En définitive, la salle des ventes pourra adjuger l’intégralité des lots, sous la seule réserve d’une correcte information des éventuels enchérisseurs des contraintes juridiques pesant sur la circulation de certains d’entre eux en raison de leur spécificité. En affirmant vouloir se placer au-delà « de toute considération éthique sur la valorisation financière de ces objets », le Conseil des ventes s’est par conséquent très justement borné à faire application du droit. Si l’État choisit de ne pas user de son droit de préemption (établi par une loi du 31 déc. 1921) pour se substituer au dernier enchérisseur, ces souvenirs de la cruauté judiciaire d’antan rejoindront des collections privées.
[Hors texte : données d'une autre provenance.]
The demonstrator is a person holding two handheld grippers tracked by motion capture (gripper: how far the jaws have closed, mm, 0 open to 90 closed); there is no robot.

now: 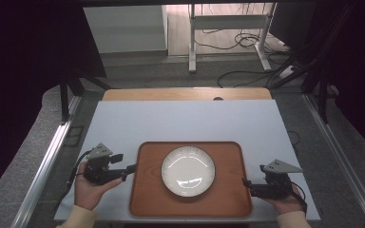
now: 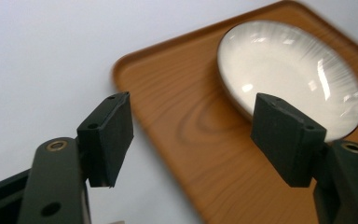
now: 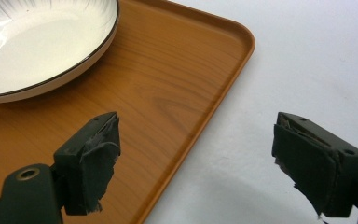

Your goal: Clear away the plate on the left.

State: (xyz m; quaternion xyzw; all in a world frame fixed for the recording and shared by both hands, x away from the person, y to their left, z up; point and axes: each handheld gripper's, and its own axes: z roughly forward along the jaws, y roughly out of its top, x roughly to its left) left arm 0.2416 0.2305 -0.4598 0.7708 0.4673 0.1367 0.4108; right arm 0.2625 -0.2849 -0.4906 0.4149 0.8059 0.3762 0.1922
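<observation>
Round white ribbed ceramic plate (image 1: 188, 170) lay centred on a rectangular wood-grain brown tray (image 1: 147, 194) on the pale table (image 1: 180, 121), left gripper (image 1: 132, 168) spread at the tray's left edge, right gripper (image 1: 245, 183) spread astride its right edge, both empty.

Bare white table (image 1: 185, 121) beyond and beside wooden tray (image 1: 145, 190), white plate (image 1: 188, 171) filling tray's middle, narrow bare tray margins around it
</observation>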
« La France est grande parce qu’elle a été la première en Europe à abolir la torture malgré les esprits précautionneux qui, dans le pays, s’exclamaient à l’époque que, sans la torture, la justice française serait désarmée, que, sans la torture, les bons sujets seraient livrés aux scélérats », rappelait Robert Badinter en demandant à la représentation nationale d’abolir la peine de mort, le 17 septembre 1981. Reste à espérer que les éventuels collectionneurs conserveront ces objets comme autant de stigmates de ce que l’imagination des hommes peut contenir de plus vil, ici vaincue mais là-bas parfois encore mise à l’honneur, et non tels les souvenirs nostalgiques d’une époque où la justice était (encore !) suffisamment répressive et dissuasive.